Re: [PATCH v4] page_alloc: allow migration of smaller hugepages during contig_alloc
From: Gregory Price
Date: Wed Dec 03 2025 - 15:09:56 EST
On Wed, Dec 03, 2025 at 08:43:29PM +0100, David Hildenbrand (Red Hat) wrote:
> On 12/3/25 19:01, Frank van der Linden wrote:
> >
> > The PageHuge() check seems a bit out of place there, if you just
> > removed it altogether you'd get the same results, right? The isolation
> > code will deal with it. But sure, it does potentially avoid doing some
> > unnecessary work.
>
> commit 4d73ba5fa710fe7d432e0b271e6fecd252aef66e
> Author: Mel Gorman <mgorman@xxxxxxxxxxxxxxxxxxx>
> Date: Fri Apr 14 15:14:29 2023 +0100
>
> mm: page_alloc: skip regions with hugetlbfs pages when allocating 1G pages
> A bug was reported by Yuanxi Liu where allocating 1G pages at runtime is
> taking an excessive amount of time for large amounts of memory.
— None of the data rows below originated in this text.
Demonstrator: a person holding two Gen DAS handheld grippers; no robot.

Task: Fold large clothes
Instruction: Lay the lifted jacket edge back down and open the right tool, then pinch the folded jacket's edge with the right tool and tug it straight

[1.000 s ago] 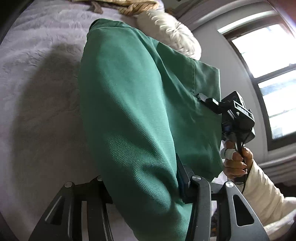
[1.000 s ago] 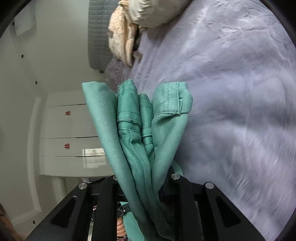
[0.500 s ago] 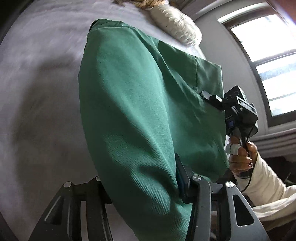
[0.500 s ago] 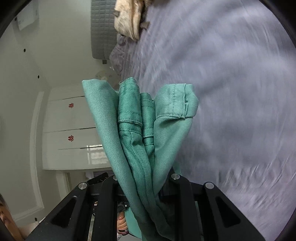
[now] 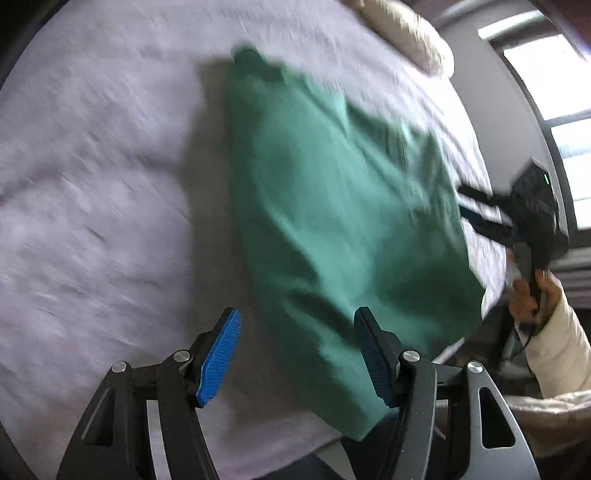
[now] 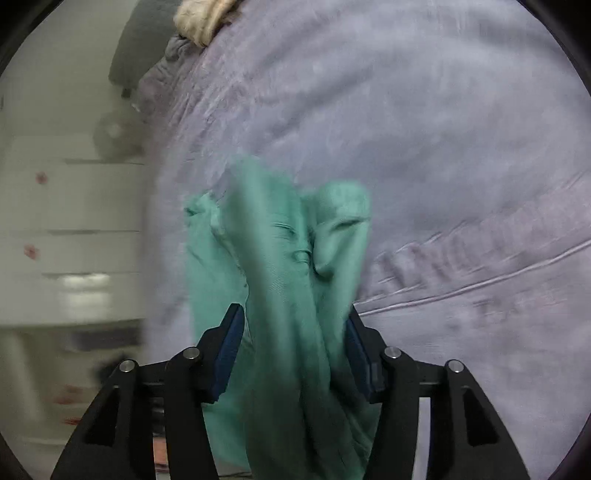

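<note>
Left gripper (image 5: 295, 354): jaws stood wide apart, blue pads (image 5: 219, 356) exposed, nothing clamped between them.
Right gripper (image 6: 293, 350): jaws were spread with a bunched fold of cloth between them; whether the pads pressed on the cloth could not be told from the blurred frame.
Right gripper, seen from the left wrist (image 5: 487, 218): positioned at the far edge of the cloth, with the right hand (image 5: 532, 295) on its handle.
Green garment (image 5: 343, 221): lay spread on the bed, its near corner hanging past the bed's edge beside the left gripper's right finger.
Garment hem (image 6: 295, 236): stood up in several gathered folds above the right gripper.
Bed cover (image 5: 96, 192): pale lilac, under the garment.
Pillow (image 5: 406, 33): cream, at the far end of the bed.
Drawers (image 6: 74, 240): white, left of the bed, blurred.
</note>
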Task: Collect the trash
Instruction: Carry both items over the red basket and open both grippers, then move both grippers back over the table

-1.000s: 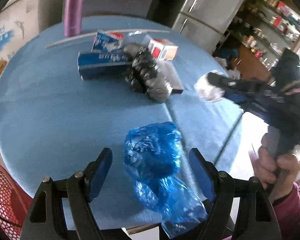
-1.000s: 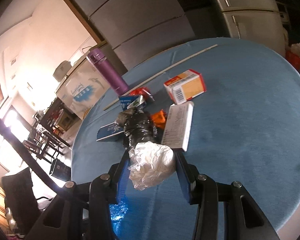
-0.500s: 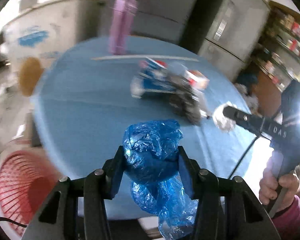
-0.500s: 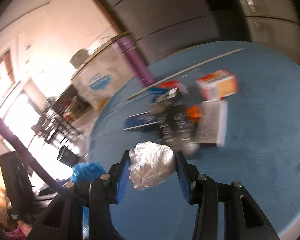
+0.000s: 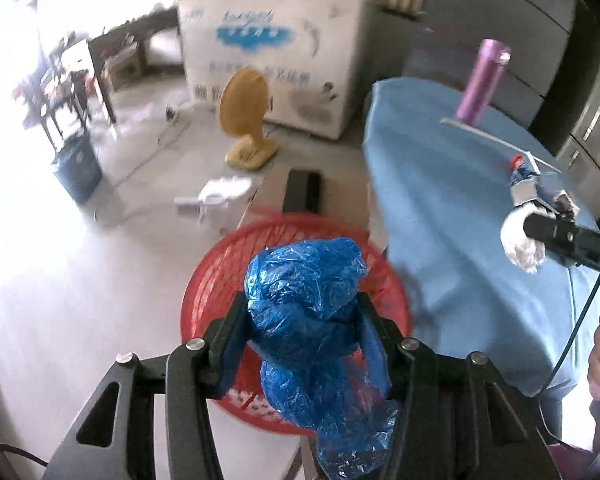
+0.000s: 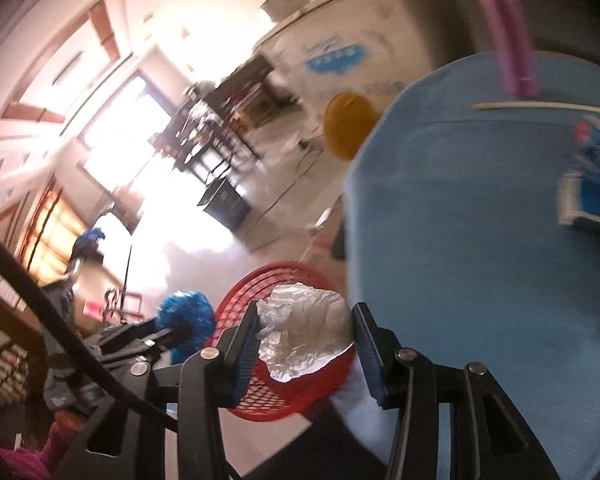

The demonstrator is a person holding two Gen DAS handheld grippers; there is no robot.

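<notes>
Blue plastic bag (image 5: 304, 304): crumpled, clamped between the fingers of the left gripper (image 5: 302, 320), held over the red mesh basket (image 5: 212, 280) on the floor left of the table (image 5: 460, 208). White crumpled wad (image 6: 304, 332): pinched in the right gripper (image 6: 306, 340), near the basket's right rim. Purple bottle (image 5: 482, 80): upright, far edge of table. Blue carton (image 6: 596, 184): lying on the table's right side.
</notes>
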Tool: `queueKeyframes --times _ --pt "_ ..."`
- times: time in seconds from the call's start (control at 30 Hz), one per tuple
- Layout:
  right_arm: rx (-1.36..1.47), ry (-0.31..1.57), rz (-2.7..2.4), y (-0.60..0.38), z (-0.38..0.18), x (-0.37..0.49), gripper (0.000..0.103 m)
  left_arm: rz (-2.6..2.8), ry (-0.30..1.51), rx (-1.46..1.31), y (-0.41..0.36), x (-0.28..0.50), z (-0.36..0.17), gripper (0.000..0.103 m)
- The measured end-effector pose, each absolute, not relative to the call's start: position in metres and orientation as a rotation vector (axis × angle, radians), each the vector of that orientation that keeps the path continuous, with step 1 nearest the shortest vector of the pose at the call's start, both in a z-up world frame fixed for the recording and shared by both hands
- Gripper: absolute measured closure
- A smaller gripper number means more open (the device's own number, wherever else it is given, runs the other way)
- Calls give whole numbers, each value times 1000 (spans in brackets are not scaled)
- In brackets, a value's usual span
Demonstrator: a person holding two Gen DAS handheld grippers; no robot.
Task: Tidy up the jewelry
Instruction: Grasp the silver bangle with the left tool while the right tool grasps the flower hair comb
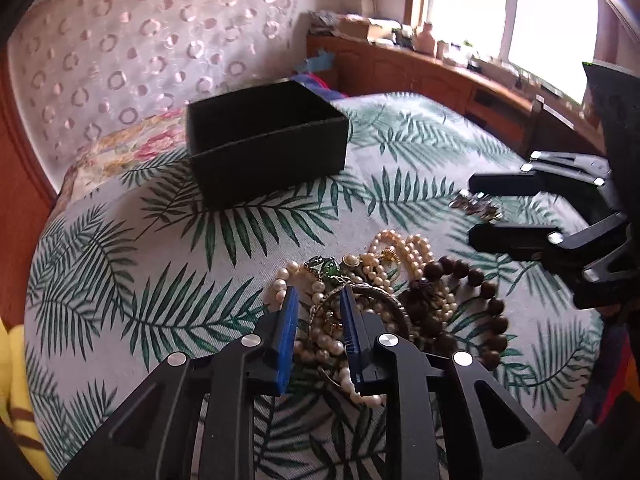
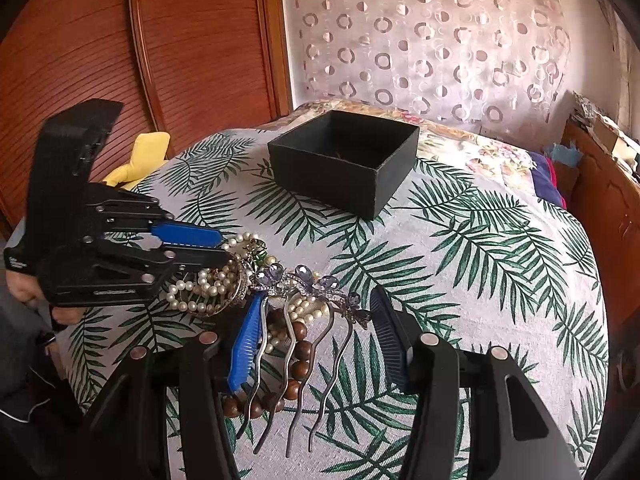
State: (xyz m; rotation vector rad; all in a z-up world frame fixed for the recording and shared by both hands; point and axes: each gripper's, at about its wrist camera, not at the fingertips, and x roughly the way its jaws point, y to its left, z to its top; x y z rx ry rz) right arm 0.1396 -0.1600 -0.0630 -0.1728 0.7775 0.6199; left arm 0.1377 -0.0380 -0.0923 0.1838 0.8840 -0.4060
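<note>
A heap of jewelry [image 1: 392,280] lies on the palm-leaf bedspread: pearl strands, a dark wooden bead bracelet [image 1: 480,280], a metal bangle [image 1: 380,300] and a green brooch [image 1: 324,266]. My left gripper [image 1: 319,300] is open, its blue pads either side of pearls and the bangle's edge. My right gripper [image 2: 316,308] is open around a hair comb with purple stones [image 2: 308,284], whose wavy prongs run between the pads. In the left wrist view the right gripper [image 1: 476,212] has the comb [image 1: 476,205] between its fingers. An open black box [image 1: 264,136] [image 2: 344,160] stands farther back.
The bedspread [image 1: 160,300] covers a bed with a floral pillow [image 1: 132,144] behind the box. A wooden wardrobe [image 2: 160,40] stands at the left, a cluttered wooden shelf [image 1: 440,64] under the window at the right. A yellow cloth [image 2: 140,156] lies at the bed's left edge.
</note>
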Motion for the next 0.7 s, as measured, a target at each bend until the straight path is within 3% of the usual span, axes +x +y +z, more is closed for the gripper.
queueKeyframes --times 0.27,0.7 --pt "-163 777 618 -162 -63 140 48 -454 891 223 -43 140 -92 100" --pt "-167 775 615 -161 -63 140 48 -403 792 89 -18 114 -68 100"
Further
> testing allocating huge pages that the cost is linear i.e. if allocating
> 1G pages in batches of 10 then the time to allocate nr_hugepages from
> 10->20->30->etc increases linearly even though 10 pages are allocated at
> each step. Profiles indicated that much of the time is spent checking the
> validity within already existing huge pages and then attempting a
> migration that fails after isolating the range, draining pages and a whole
> lot of other useless work.
> Commit eb14d4eefdc4 ("mm,page_alloc: drop unnecessary checks from
> pfn_range_valid_contig") removed two checks, one which ignored huge pages
> for contiguous allocations as huge pages can sometimes migrate. While
> there may be value on migrating a 2M page to satisfy a 1G allocation, it's
> potentially expensive if the 1G allocation fails and it's pointless to try
> moving a 1G page for a new 1G allocation or scan the tail pages for valid
> PFNs.
> Reintroduce the PageHuge check and assume any contiguous region with
> hugetlbfs pages is unsuitable for a new 1G allocation.
>
Worth noting that because this check really only applies to gigantic
page *reservation* (not faulting), this isn't necessarily incurred in a
time critical path. So, maybe i'm biased here, the reliability increase
feels like a win even if the operation can take a very long time under
memory pressure scenarios (which seems like an outliar anyway).
~Gregory